"When you look at how to monetise a battery, you have various options depending on where your battery is located in the power system, including whether it's co-located with other forms of generation such as renewables. The most common methods are arbitrage and ancillary services. To finance battery energy storage projects, stable, certain and long-term revenues are key but some of these revenue streams are uncertain or by themselves insufficient to justify the up-front capital investment. By combining multiple revenue streams together [stacking], developers and investors can significantly improve the financials of their project and improve its ability to obtain third party debt finance at a higher gearing.
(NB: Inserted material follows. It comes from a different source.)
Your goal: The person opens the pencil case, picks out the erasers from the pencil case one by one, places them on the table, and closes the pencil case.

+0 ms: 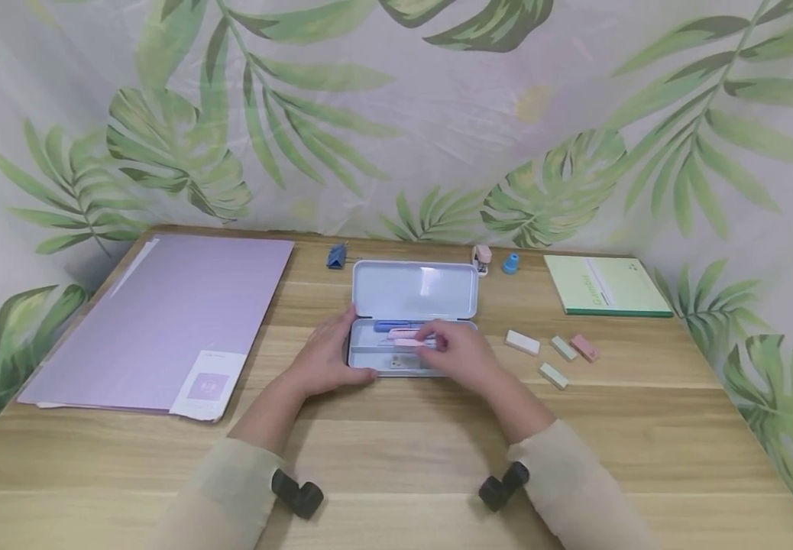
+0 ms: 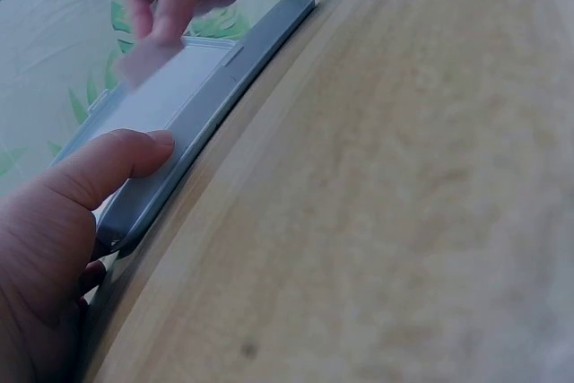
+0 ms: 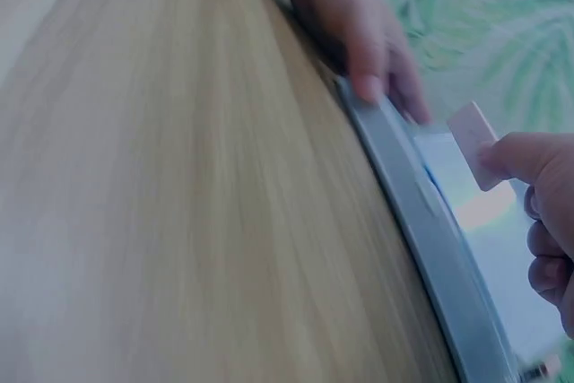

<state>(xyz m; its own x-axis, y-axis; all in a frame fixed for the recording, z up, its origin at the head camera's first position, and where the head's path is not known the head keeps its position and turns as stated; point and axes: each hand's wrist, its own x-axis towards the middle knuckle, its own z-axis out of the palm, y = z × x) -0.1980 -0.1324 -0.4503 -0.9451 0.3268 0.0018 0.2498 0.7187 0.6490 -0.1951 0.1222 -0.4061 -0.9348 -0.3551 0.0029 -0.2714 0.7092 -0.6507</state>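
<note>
An open pale blue pencil case (image 1: 415,290) stands with its lid raised on the wooden table. My left hand (image 1: 325,353) holds its left end, thumb on the front rim (image 2: 134,208) and fingers round the side. Over the case, my right hand (image 1: 461,353) pinches a small pale pink eraser (image 3: 473,143) between thumb and fingertips. Inside lie a blue pen (image 1: 384,326) and a pink item beside it, partly hidden by the right hand. A small pale piece (image 1: 396,361) sits in the front compartment.
Right of the case lie a white eraser (image 1: 522,342), two green erasers (image 1: 554,375) and a pink one (image 1: 585,348). Behind are a blue clip-like object (image 1: 337,257), a pink stapler (image 1: 482,258) and a blue sharpener-like piece (image 1: 510,263). A notebook (image 1: 606,286) and purple board (image 1: 169,321) flank them.
</note>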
"To mobilise private investment, including debt finance, you also need a robust regulatory framework. As with many new technologies, often existing regulations are not future proof and need to be updated to accommodate new technologies. For batteries, which can perform multiple roles with an electricity network, updated regulatory frameworks which account for these different roles play an important part in streamlining licensing and permitting requirements, simplifying the process and shortening development timelines.
"Another general problem for renewable energy and battery energy storage systems in Asia, is that a lot of the local markets do not operate a single pooled and open electricity market. You often have a single, state-owned entity, responsible for most, if not all, of a country's generation, transmission and distribution to whom all power generated in-country must be sold. This largely monopolised form of power market significantly reduces the opportunity for viable private investment into renewable generation and storage projects and precludes the development of corporate/commercial and industrial offtake markets, which can assist in underpinning the development of these projects and increase their penetration in local grid systems. It's something we see as crucial for the development of renewables markets generally but also battery energy storage systems. You can see this combination of factors play out when you compare India and Australia, which both have a high degree of penetration of renewables and battery energy storage projects, compared to many other countries around the Asia-Pacific region."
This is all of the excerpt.